### What is needed
Restate all of the data below word for word.

Top of Data supplied

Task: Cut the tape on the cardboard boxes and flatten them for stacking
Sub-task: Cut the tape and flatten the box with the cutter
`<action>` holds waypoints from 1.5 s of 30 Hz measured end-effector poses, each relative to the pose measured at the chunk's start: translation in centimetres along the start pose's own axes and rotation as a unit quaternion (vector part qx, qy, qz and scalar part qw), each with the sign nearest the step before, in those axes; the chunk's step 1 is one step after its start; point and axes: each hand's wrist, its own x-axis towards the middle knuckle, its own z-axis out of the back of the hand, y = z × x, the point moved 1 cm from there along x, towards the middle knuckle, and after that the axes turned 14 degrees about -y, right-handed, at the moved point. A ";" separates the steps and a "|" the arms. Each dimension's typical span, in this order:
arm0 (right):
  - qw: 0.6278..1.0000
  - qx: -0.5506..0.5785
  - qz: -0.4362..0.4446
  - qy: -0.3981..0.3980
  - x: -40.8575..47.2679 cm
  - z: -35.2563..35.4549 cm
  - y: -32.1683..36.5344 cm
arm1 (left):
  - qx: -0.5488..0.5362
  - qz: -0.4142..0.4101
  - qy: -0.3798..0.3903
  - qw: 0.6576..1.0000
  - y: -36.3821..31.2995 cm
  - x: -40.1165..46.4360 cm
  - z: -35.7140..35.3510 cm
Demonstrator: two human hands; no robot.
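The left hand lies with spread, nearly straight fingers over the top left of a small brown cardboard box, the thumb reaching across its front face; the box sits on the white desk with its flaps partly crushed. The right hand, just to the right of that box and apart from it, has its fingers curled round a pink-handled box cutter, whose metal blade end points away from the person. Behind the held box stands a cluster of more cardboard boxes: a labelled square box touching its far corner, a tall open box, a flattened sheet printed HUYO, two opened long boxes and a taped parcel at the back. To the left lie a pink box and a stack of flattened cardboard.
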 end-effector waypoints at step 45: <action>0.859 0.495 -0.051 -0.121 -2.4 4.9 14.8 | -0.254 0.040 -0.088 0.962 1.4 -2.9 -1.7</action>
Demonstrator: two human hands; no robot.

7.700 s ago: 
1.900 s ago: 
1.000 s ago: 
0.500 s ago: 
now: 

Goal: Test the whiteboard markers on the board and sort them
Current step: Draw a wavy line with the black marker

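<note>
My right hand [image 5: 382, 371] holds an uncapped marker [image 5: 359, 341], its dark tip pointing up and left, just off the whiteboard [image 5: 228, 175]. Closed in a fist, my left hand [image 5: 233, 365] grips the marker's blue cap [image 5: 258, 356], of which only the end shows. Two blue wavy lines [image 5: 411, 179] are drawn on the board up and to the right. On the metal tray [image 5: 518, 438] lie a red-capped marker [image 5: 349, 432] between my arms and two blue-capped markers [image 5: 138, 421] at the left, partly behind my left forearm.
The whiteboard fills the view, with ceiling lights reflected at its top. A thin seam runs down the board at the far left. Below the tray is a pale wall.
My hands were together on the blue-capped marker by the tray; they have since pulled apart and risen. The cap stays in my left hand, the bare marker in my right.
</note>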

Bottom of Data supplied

### Written answer
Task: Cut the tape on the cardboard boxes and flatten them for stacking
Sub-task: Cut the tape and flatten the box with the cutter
`<action>` holds waypoints from 1.5 s of 30 Hz measured end-effector poses, each relative to the pose measured at the chunk's start: translation in centimetres along the start pose's own axes and rotation as a unit quaternion (vector part qx, qy, qz and scalar part qw), each with the sign nearest the step before, in those axes; the chunk's step 1 is one step after its start; point and axes: each hand's wrist, its own x-axis towards the middle knuckle, its own z-axis out of the back of the hand, y = z × x, the point moved 1 cm from there along x, towards the middle knuckle, and after that the axes turned 14 degrees about -y, right-handed, at the moved point. A ";" separates the steps and a "|" the arms. Each dimension's typical span, in this order:
arm0 (right):
  - qw: 0.6278..1.0000
  - qx: -0.5506..0.5785
  - qz: -0.4362..0.4446
  - qy: -0.3981..0.3980
  - x: -40.8575..47.2679 cm
  - z: -35.2563..35.4549 cm
  - y: -32.1683..36.5344 cm
arm1 (left):
  - qx: -0.5488..0.5362
  - qz: -0.4142..0.4101
  - qy: -0.3798..0.3903
  - qw: 0.6576..1.0000
  - y: -36.3821..31.2995 cm
  - x: -40.1165..46.4360 cm
  - z: -35.7140..35.3510 cm
Demonstrator: two human hands; no robot.
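The left hand lies with spread, nearly straight fingers over the top left of a small brown cardboard box, the thumb reaching across its front face; the box sits on the white desk with its flaps partly crushed. The right hand, just to the right of that box and apart from it, has its fingers curled round a pink-handled box cutter, whose metal blade end points away from the person. Behind the held box stands a cluster of more cardboard boxes: a labelled square box touching its far corner, a tall open box, a flattened sheet printed HUYO, two opened long boxes and a taped parcel at the back. To the left lie a pink box and a stack of flattened cardboard.
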 end-effector waypoints at step 45: <action>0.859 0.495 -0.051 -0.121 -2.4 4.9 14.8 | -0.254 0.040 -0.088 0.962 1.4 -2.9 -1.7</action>
Demonstrator: two human hands; no robot.

7.700 s ago: 
1.900 s ago: 
1.000 s ago: 
0.500 s ago: 
now: 

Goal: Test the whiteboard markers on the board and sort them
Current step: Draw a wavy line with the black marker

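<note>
My right hand [image 5: 382, 371] holds an uncapped marker [image 5: 359, 341], its dark tip pointing up and left, just off the whiteboard [image 5: 228, 175]. Closed in a fist, my left hand [image 5: 233, 365] grips the marker's blue cap [image 5: 258, 356], of which only the end shows. Two blue wavy lines [image 5: 411, 179] are drawn on the board up and to the right. On the metal tray [image 5: 518, 438] lie a red-capped marker [image 5: 349, 432] between my arms and two blue-capped markers [image 5: 138, 421] at the left, partly behind my left forearm.
The whiteboard fills the view, with ceiling lights reflected at its top. A thin seam runs down the board at the far left. Below the tray is a pale wall.
My hands were together on the blue-capped marker by the tray; they have since pulled apart and risen. The cap stays in my left hand, the bare marker in my right.
</note>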

There is nothing more to the exercise.